La salida de Jesús para el huerto de Getsemaní, y luego, para la Cruz, que también saldrá hacia el Padre en la Gloria, será la salida del servidor que siempre nos acompaña con su Palabra y peregrina con nosotros en la historia.

Carlos Castillo recordó que ser cristiano es dejarnos amar por el Señor, dejarnos lavar por el Señor, para tener la capacidad de lavarnos los unos a los otros para que podamos ser anunciadores del Evangelio: «por eso, se dice en una antigua expresión, que los evangelios se escribieron no con las manos, sino “con los pies”, porque fueron los cristianos caminando por el mundo que se dispersaron para llevar la Buena Noticia de que Dios es amor y solo amor».

Dirigir la Iglesia desde el servicio y no desde la posesión.

El Arzobispo de Lima remarcó el gesto de Jesús de lavar los pies de Pedro, para que no crea que dirigir la Iglesia es poseerla, si no es estar poseído por el amor de Dios: «el Espíritu de Dios es el que nos guía, el servicio es el que nos va conduciendo.
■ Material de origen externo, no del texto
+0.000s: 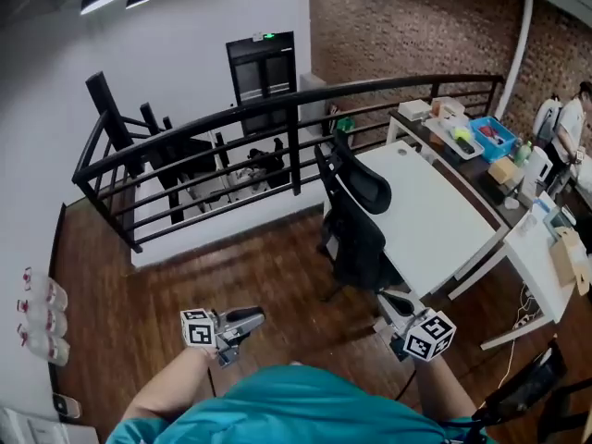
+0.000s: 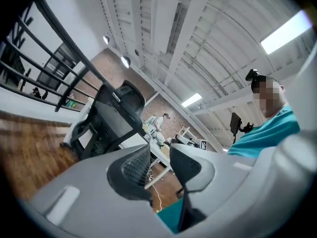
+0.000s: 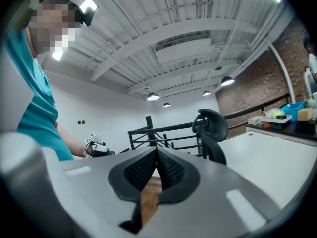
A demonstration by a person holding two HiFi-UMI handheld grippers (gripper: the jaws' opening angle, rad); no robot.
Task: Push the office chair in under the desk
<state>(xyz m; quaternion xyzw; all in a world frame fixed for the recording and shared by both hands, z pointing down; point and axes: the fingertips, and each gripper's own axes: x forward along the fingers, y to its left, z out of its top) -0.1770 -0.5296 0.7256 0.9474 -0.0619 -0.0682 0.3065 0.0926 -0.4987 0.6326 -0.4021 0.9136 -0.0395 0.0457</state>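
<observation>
A black office chair [image 1: 358, 222] stands on the wooden floor, its back toward me and its seat against the near long edge of the white desk [image 1: 435, 215]. My left gripper [image 1: 253, 320] hovers low, left of the chair and well apart from it. Its jaws stand a little apart, and nothing is between them. In the left gripper view, the chair [image 2: 112, 119] is seen beyond the left gripper [image 2: 158, 148]. My right gripper [image 1: 388, 297] is just short of the chair's base, its tips closed together and empty. The right gripper view shows the right gripper [image 3: 157, 153] with the chair's headrest [image 3: 212, 125] and the desk top [image 3: 270, 152] ahead.
A black metal railing [image 1: 277, 118] guards the drop behind the chair. A second desk [image 1: 462, 160] with a blue bin [image 1: 492, 137] and boxes stands beyond the white one. A person [image 1: 572, 123] stands at the far right. Cables [image 1: 524, 318] lie under the desk's end, near another black chair [image 1: 536, 387].
</observation>
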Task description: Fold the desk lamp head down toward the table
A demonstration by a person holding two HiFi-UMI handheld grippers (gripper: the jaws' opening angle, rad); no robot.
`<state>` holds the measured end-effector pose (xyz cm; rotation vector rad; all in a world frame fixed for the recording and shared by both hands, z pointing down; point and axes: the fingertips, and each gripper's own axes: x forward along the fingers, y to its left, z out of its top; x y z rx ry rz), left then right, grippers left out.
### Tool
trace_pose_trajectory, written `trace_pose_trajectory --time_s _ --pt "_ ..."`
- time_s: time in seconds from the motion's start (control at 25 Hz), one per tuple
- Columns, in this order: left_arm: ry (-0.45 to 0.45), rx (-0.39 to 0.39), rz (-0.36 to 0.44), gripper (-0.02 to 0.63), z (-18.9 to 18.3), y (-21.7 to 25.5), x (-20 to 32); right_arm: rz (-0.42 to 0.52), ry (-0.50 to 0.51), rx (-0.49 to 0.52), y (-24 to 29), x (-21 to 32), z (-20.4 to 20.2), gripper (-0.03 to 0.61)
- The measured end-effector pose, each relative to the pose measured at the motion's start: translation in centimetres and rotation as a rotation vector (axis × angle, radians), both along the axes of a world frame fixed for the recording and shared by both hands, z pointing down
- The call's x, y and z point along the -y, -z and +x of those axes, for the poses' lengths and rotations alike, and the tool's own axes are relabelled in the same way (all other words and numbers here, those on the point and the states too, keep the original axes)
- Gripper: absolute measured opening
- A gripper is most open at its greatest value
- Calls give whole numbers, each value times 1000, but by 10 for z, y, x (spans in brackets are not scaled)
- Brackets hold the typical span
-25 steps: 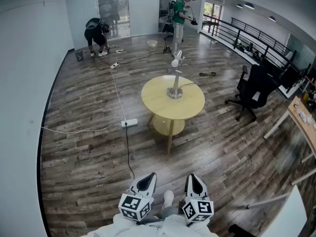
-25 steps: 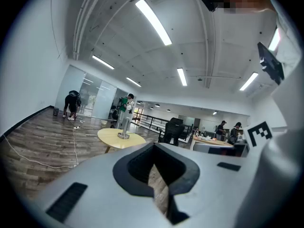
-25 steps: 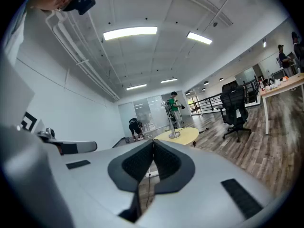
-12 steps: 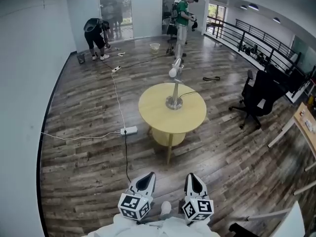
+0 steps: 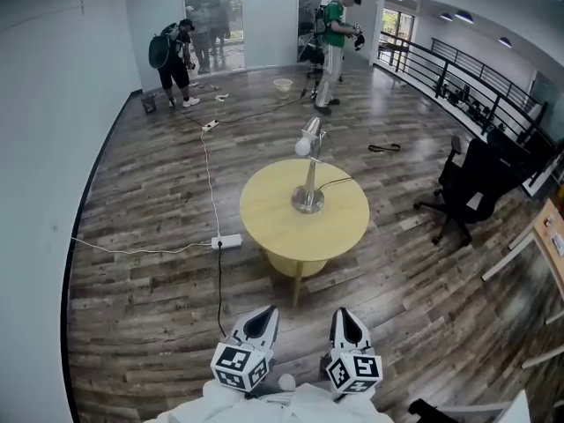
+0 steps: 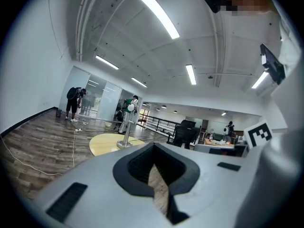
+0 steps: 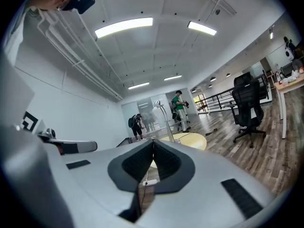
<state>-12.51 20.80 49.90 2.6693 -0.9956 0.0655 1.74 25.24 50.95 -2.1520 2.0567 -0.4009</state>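
Wood-floored office, round table (image 5: 264, 223) mid-room: desk lamp (image 5: 309, 183) upright at centre, lamp head (image 5: 305, 144) raised, not yet folded. Left gripper (image 5: 263, 317) and right gripper (image 5: 346, 317) near, well apart from lamp, both clenched empty. Whole task left.

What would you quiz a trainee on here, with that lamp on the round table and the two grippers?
1. True or false: the silver desk lamp with the white head stands on the round pale-yellow wooden table.
2. The left gripper and right gripper are: A shut and empty; B clamped on the lamp; C wide open.
3. Fill in: the white power strip lies on the wood-plank ____.
Key: 1 true; 2 A; 3 floor.
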Motion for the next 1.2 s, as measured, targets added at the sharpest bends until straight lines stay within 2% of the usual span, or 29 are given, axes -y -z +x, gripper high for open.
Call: trace_pose_trajectory --time_s 0.56,1.2 --pt "-14 16 -6 -2 49 -6 82 -20 -3 31 -13 85 46 11" --pt "-44 9 26 -2 89 7 239 -3 -26 28 -5 240 86 11"
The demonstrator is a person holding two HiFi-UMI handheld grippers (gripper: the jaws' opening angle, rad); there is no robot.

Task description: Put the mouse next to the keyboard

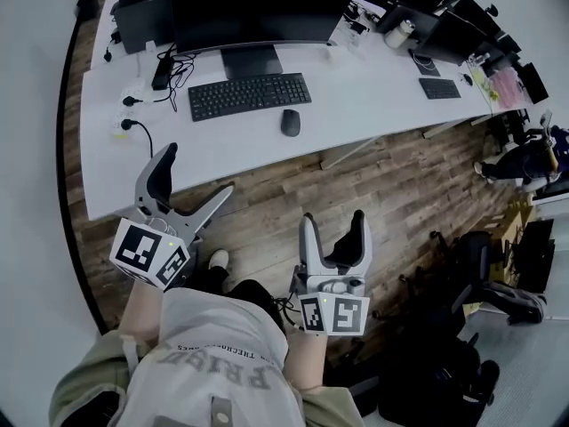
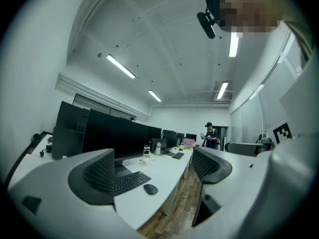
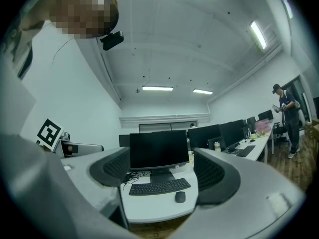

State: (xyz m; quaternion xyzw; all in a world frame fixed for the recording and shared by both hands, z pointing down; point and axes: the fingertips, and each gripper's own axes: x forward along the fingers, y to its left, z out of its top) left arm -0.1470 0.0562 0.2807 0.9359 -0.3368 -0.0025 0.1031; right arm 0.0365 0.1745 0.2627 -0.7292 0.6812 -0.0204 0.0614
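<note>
The mouse [image 1: 291,123] lies just right of the keyboard [image 1: 250,95] (both untouched); the 2 grippers, left gripper [image 1: 190,181] and right gripper [image 1: 334,232], gape wide, empty.

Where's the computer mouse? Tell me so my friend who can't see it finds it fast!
Find the long white desk and the big dark monitor straight ahead. A black keyboard lies before its stand; just past the keyboard's right end, nearer the desk's front edge, sits the mouse. It is a small, smooth, dark oval with no keys.
</note>
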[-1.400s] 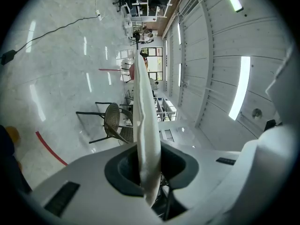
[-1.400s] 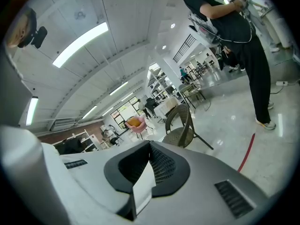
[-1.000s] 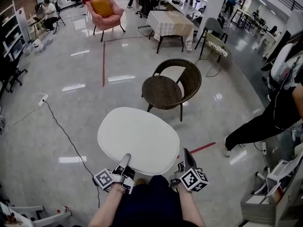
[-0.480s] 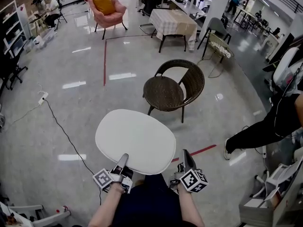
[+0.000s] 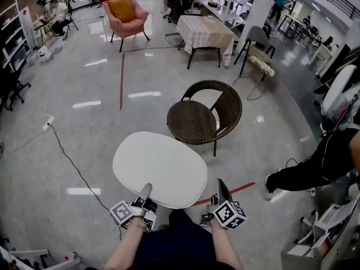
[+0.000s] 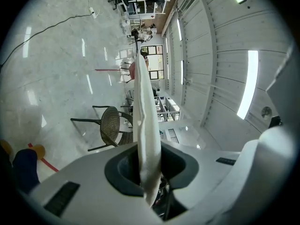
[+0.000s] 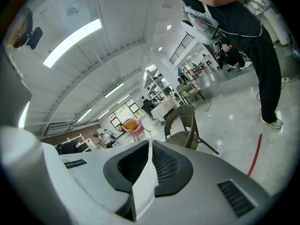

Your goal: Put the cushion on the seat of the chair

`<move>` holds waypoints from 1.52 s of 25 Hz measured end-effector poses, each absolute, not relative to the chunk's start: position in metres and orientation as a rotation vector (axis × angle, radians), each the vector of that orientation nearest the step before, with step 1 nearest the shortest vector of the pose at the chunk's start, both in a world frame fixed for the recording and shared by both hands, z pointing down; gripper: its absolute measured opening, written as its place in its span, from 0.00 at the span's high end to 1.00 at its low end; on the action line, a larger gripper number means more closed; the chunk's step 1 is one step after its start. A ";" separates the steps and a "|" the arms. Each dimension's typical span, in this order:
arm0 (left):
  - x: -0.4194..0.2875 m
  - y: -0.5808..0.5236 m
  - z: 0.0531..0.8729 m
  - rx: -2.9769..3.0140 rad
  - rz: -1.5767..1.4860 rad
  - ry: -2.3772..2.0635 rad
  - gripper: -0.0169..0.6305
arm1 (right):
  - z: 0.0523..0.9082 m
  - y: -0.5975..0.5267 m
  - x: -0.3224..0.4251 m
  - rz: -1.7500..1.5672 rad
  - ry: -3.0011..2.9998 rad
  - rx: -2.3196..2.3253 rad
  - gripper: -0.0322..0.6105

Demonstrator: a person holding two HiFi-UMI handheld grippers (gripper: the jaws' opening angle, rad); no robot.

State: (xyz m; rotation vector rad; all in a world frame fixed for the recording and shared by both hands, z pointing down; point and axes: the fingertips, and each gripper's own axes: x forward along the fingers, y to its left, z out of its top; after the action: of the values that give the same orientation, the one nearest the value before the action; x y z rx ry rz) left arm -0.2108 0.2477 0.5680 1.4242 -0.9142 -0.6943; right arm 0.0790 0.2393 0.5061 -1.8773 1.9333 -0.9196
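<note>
So far: the white oval cushion (image 5: 160, 167) is lifted and held flat in the air, at the lower centre of the head view. It is not on the seat.
Left hand-held gripper (image 5: 147, 190): the jaws are almost together and pinch the near edge of the cushion, on its left part.
Right hand-held gripper (image 5: 220, 185): the jaws are closed on a thin piece of the near edge, on its right part.
Wicker chair (image 5: 196, 120): it stands on the floor at the centre of the frame, just above the cushion, and its seat is bare.
Left to do: by my judgement, bring the cushion over the seat, lower it, and open both jaws.
Progress: the pick-up looks finished, the placing is not begun.
</note>
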 end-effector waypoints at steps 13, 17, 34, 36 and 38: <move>-0.180 0.173 0.570 1.429 -0.689 -0.936 0.86 | 0.506 0.162 0.109 -0.912 1.948 -1.854 0.92; -0.168 0.160 0.574 1.420 -0.679 -0.937 0.86 | 0.510 0.146 0.121 -0.917 1.939 -1.854 0.92; -0.116 0.124 0.576 1.421 -0.700 -0.915 0.86 | 0.514 0.111 0.159 -0.912 1.959 -1.810 0.92; -0.114 0.125 0.576 1.411 -0.687 -0.917 0.86 | 0.516 0.114 0.163 -0.926 1.938 -1.812 0.92; -0.115 0.124 0.577 1.412 -0.677 -0.924 0.86 | 0.518 0.115 0.163 -0.933 1.933 -1.811 0.92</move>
State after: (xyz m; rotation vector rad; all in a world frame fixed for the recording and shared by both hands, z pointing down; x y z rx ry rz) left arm -0.1151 0.1237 0.5773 1.4121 -0.9245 -0.6767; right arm 0.1633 0.1150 0.5184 -1.8108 1.9325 -0.9329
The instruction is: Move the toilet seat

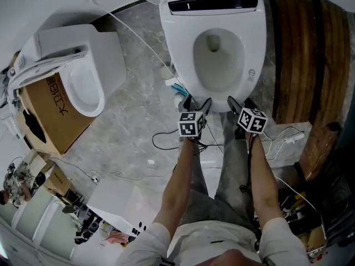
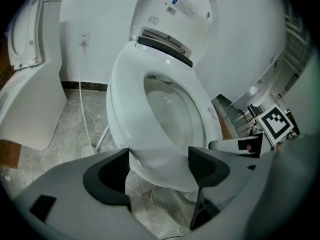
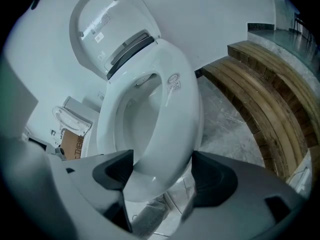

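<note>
The white toilet seat [image 1: 247, 43] lies down on the bowl, with its lid [image 2: 175, 14] standing up against the wall. Both grippers hang side by side at the seat's front edge. My left gripper [image 1: 197, 102] is open; in the left gripper view the seat [image 2: 125, 99] has its front rim showing between the two dark pads [image 2: 112, 171], which do not press on it. My right gripper [image 1: 239, 101] is open too. The right gripper view has the seat [image 3: 177, 109] running up from the gap between the jaws, again with clear space beside each pad.
A second white toilet [image 1: 83, 76] stands at the left beside a cardboard box [image 1: 50, 112]. Curved wooden steps [image 1: 308, 54] rise at the right. Thin cables [image 1: 166, 137] and a white cord [image 2: 82, 109] lie on the grey stone floor [image 1: 133, 121]. The person's legs fill the space below the grippers.
</note>
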A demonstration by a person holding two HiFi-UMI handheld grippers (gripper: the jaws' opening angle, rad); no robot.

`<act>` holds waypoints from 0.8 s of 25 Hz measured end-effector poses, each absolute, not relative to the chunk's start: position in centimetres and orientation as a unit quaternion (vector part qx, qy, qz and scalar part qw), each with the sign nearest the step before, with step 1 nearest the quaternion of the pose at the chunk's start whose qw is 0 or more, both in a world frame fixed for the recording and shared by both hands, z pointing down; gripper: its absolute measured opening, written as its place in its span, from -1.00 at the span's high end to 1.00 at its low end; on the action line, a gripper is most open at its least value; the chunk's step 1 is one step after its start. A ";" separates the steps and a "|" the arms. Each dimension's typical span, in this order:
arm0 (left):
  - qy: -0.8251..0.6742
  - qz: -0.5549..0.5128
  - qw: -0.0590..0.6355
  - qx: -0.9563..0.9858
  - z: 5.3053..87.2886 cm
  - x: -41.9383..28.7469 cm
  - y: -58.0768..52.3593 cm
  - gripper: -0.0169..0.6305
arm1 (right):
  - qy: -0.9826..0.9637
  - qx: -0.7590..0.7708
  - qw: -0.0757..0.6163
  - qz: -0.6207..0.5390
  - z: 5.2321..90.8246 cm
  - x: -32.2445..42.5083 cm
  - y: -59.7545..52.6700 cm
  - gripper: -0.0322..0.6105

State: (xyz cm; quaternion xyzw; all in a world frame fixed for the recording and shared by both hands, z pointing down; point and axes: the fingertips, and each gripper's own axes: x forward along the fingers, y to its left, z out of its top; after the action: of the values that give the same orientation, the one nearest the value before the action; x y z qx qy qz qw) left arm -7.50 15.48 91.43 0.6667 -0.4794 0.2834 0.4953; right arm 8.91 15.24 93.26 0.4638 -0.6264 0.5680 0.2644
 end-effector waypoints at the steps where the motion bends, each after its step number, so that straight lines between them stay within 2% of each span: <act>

Y por eso, nuestro ministerio siempre se renueva, porque como Dios siempre hace nuevas las cosas, en su compañía, nos permite siempre encontrar nuevas respuestas a los distintos problemas», acotó.

Estamos llamados a aceptar el desafío de salir a anunciar el Evangelio en estas situaciones difíciles con una actitud auténtica de servicio.

El Primado del Perú dijo que todos nuestros hermanos que ayudan y sirven humildemente en esta Pandemia son los «nuevos Cristos» que están surgiendo en el mundo: «ellos son de Dios, son de Cristo, porque viven y mueren como Jesús arriesgando la vida», enfatizó.

El acto infinito de amor del Señor por sus discípulos, sabiendo que le había llegado la hora, debe llevarnos a hacer ese signo diario que recuerde nuestra capacidad de amar y de servir, de ayudarnos a caminar, de prepararnos todos y organizarnos, desde nuestras familias, para poder marcar nuestras vidas con los gestos de Jesús.

Antes de culminar, Monseñor Castillo invitó a que todas las familias puedan imitar el gesto del lavado de pies desde sus casas: «Les pido que nos dispongamos con esos pequeños lavatorios de casa y con los niños, los papás, los hermanos, los jóvenes, los mayores, los abuelitos, nos dispongamos a lavarnos mutuamente los pies. Y nosotros todos aquí presentes, los vamos a acompañar a ustedes poniéndonos en la posición de quien lava los pies, de rodillas, para humildemente acompañarlos».